Subpicosecond transient absorption spectroscopy measurements in dyad and triad films, were carried out to clarify the mechanism of the exciton quenching, and to gain insight into the photophysical properties in the solid-state to ultimately provide new crucial information on the structure–property relationships in liquid crystalline D–A organic materials. The transient absorption spectra of the dyad and triad films, generated by pumping at 325 nm, are displayed in Fig. 4. Shortly after the photoexcitation, the negative transient absorption responses (ΔA < 0; ΔT/T > 0) at wavelengths shorter than 575 nm are associated with the ground-state bleaching of the perylene bisimide moieties and follow the same features as those of the linear absorption spectra reported in Fig. 2.⁵⁰ A positive transient absorption feature (ΔA > 0; ΔT/T < 0) above 575 nm is observed in both materials. According to previous works examining the photophysical properties of perylene bisimide-based D–A organic materials in thin films, this feature can be attributed to the absorption of perylene bisimide anions formed through photoinduced charge separation process.^{38,41,50,61–63} We therefore attribute the large positive −ΔT/T signal with a maximum at ca. 725 nm to the absorption of the perylene bisimide radical anions and thus to the formation of a photo-induced CT state in both dyad and triad films. It is worth noting that the charge transfer process following the photoexcitation of the triphenylene units should lead to a contribution from the triphenylene cations in the transient absorption spectra. However, neither in thin film, nor in solution, we could observe such a feature which could be expected to appear at wavelengths shorter than 550 nm.⁶⁴ This contribution should thus overlap with that of the perylene moiety in the dyad/triad bleaching band, but at a range of wavelength unavailable for our set-up. It is also worth noting that the triplet–triplet absorptions of neither TriPh⁶⁵ nor PerDi^66,67 could be detected in such systems, which suggests that the charge transfer dynamics precludes such phenomenon.
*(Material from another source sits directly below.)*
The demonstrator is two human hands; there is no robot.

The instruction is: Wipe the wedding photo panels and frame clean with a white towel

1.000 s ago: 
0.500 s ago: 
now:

Fig. 4 Transient absorption spectra measured in (a) dyad and (b) triad films. Pump wavelength was 325 nm where both the triphenylene and the perylene bisimide units absorb. The negative −ΔT/T at short wavelengths is due to the ground-state bleaching of the perylene bisimide moieties while the positive −ΔT/T at longer wavelengths is attributed to the absorption of perylene bisimide anions allowing us to examine the formation and recombination kinetics of the photo-induced CT states.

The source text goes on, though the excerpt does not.